▶ [Task]: Where the records below show a line containing "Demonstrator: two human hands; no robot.", start copying; end with the line containing "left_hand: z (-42", and copy it too.

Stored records
* * * *
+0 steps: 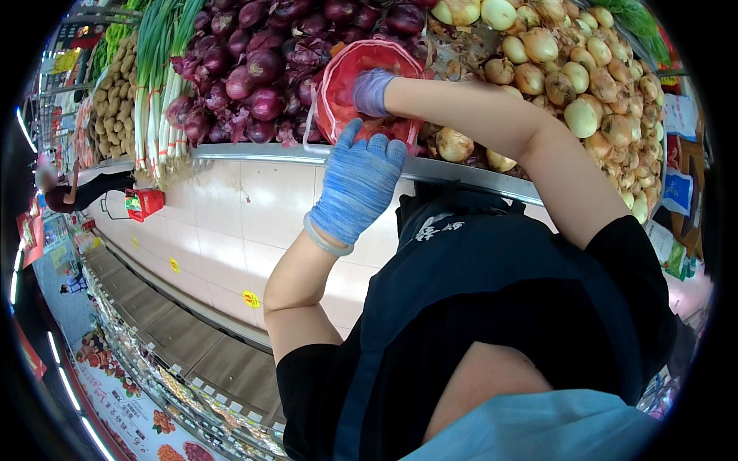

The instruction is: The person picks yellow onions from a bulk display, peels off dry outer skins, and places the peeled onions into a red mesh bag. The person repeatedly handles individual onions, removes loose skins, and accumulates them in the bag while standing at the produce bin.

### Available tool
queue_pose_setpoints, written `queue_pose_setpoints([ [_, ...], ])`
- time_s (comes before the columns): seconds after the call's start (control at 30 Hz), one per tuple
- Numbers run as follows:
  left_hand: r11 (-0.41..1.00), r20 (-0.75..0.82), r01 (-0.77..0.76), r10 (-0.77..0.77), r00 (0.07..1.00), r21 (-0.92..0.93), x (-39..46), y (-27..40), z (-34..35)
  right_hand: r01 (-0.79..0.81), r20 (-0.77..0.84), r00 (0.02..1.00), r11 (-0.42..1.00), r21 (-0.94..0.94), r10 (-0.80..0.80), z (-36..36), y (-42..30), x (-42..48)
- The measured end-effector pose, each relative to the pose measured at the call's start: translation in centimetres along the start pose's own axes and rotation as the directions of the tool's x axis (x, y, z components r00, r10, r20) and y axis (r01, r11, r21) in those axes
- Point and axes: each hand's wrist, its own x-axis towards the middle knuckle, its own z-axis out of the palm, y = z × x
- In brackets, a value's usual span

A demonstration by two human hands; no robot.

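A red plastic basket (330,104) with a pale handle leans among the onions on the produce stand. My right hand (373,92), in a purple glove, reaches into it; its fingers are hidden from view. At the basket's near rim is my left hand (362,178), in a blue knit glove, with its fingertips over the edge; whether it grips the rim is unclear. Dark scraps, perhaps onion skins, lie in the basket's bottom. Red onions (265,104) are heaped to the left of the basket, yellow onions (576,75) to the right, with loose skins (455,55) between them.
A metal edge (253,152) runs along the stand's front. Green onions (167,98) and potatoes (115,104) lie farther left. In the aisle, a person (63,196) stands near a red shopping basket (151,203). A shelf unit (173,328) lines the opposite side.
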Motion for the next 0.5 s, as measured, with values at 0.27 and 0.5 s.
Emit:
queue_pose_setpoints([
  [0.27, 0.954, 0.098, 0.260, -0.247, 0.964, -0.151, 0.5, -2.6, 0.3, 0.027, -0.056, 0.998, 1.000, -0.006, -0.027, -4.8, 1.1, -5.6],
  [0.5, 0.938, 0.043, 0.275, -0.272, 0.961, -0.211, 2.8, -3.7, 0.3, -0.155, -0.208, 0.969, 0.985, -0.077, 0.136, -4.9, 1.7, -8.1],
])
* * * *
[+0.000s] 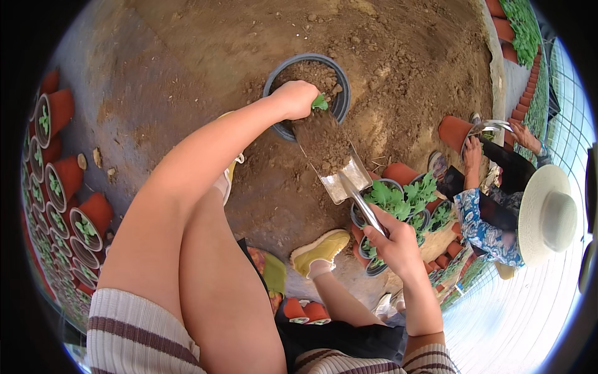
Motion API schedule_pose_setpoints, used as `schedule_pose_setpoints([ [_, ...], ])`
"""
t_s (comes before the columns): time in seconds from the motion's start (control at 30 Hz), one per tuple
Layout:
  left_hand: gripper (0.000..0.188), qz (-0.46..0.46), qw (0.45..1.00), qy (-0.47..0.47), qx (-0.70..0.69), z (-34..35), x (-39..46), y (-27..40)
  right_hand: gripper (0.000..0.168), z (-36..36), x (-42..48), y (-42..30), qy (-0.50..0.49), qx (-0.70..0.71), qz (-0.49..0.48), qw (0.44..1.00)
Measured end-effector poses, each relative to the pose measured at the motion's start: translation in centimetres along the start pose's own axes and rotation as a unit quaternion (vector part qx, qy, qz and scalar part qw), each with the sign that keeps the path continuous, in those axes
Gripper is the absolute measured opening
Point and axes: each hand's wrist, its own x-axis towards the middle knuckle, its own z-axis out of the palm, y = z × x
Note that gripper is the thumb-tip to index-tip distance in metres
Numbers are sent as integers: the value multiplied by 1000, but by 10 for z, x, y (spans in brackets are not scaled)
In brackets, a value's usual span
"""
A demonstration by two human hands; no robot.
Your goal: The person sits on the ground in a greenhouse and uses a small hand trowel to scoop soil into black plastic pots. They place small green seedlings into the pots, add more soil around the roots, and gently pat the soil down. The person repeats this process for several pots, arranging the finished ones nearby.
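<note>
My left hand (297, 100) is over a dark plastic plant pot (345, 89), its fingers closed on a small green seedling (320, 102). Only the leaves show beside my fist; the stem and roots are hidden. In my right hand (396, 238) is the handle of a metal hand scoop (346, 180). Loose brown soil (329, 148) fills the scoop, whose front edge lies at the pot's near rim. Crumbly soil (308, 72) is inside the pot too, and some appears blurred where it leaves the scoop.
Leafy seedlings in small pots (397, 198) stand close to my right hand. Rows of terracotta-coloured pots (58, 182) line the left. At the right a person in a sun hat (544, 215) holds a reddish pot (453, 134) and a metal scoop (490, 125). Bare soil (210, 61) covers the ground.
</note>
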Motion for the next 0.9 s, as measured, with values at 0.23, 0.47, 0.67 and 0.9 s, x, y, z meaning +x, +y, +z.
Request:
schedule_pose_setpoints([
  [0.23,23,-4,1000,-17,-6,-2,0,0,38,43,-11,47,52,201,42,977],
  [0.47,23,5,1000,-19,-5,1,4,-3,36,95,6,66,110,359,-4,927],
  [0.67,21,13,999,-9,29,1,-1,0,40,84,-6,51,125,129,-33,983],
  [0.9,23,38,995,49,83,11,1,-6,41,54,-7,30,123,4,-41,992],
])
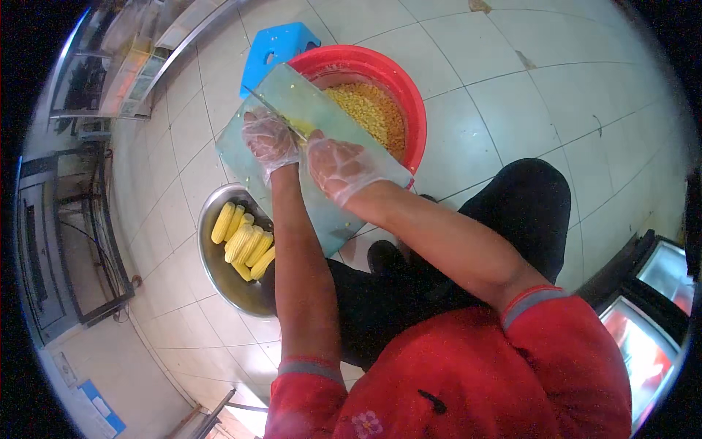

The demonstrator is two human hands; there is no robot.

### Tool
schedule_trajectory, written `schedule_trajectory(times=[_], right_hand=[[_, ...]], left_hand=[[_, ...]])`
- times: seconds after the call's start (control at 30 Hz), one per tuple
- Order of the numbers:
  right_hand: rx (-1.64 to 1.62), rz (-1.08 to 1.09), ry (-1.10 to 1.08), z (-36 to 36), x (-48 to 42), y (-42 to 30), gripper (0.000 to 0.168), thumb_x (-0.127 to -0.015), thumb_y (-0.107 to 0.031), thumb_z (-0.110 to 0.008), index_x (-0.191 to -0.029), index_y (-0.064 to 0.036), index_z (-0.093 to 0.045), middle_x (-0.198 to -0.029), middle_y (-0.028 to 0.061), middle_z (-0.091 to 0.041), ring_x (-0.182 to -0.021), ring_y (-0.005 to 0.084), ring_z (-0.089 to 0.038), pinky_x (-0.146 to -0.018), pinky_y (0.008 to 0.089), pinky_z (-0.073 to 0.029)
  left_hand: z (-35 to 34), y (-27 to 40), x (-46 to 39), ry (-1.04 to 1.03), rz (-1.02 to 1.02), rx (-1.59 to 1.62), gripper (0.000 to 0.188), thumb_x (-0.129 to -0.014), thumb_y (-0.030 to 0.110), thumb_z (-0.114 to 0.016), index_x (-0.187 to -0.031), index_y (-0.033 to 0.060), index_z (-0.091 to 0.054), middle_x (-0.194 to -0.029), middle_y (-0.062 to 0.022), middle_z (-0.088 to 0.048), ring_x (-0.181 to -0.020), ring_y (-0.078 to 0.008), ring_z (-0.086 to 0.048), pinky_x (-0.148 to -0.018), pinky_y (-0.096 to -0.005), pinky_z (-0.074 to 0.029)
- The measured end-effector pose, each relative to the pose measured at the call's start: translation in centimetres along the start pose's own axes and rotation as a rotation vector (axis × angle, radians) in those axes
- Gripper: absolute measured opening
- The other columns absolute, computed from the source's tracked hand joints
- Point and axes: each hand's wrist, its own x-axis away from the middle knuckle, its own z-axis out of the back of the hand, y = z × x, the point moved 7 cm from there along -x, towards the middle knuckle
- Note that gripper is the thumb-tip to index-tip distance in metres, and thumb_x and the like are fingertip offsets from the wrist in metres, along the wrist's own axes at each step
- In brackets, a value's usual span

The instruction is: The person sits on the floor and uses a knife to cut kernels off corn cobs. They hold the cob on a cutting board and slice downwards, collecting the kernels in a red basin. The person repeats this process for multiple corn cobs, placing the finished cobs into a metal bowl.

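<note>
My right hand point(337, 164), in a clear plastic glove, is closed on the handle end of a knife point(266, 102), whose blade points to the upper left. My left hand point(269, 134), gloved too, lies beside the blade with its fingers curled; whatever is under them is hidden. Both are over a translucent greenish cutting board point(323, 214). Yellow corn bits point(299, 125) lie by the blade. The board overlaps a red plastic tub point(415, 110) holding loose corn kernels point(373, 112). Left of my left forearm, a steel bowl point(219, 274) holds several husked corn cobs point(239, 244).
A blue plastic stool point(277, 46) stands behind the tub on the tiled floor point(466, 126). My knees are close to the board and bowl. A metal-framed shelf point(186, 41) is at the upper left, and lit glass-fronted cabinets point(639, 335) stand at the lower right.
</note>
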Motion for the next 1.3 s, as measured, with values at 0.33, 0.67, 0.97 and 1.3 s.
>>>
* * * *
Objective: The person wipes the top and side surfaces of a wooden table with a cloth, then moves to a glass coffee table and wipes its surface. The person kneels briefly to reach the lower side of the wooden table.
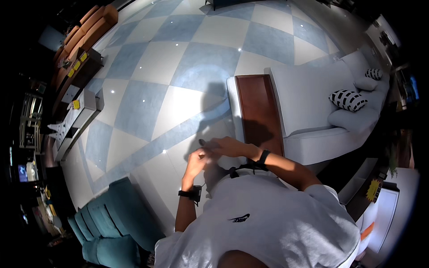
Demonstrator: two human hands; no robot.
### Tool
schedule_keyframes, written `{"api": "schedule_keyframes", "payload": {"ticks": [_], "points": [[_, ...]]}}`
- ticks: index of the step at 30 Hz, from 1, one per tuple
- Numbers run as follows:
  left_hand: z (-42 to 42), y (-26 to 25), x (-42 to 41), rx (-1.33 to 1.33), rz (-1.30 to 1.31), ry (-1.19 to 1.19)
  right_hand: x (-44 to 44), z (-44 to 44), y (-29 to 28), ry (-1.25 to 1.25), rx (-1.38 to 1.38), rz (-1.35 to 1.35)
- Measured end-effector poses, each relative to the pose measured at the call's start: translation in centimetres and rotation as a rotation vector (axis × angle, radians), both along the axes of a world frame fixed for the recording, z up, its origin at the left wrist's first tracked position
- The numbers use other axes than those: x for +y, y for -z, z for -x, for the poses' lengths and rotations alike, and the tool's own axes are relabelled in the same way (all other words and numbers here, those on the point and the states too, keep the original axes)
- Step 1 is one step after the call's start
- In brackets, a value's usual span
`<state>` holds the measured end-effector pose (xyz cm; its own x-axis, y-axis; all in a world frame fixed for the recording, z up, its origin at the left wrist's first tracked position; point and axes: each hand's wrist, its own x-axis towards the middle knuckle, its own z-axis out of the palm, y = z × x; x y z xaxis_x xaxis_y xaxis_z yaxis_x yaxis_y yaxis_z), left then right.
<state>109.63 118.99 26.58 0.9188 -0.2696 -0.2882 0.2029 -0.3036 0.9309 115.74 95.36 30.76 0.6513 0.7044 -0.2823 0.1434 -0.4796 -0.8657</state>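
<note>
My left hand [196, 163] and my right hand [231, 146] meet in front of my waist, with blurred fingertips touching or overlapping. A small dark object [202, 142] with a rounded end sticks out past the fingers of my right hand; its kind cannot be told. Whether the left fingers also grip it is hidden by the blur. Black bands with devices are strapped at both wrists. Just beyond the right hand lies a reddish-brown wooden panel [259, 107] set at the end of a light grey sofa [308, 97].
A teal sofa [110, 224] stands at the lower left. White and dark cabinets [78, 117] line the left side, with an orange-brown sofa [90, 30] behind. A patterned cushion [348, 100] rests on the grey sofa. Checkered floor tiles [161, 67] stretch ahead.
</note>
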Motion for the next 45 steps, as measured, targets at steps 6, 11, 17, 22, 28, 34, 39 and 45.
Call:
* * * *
▶ [Exercise output]:
Demonstrator: two human hands; no robot.
### Tool
schedule_keyframes, written `{"api": "schedule_keyframes", "payload": {"ticks": [_], "points": [[_, ...]]}}`
- ticks: index of the step at 30 Hz, from 1, one per tuple
- Numbers run as follows:
  left_hand: z (-42 to 42), y (-26 to 25), x (-42 to 41), rx (-1.33 to 1.33), rz (-1.30 to 1.31), ry (-1.19 to 1.19)

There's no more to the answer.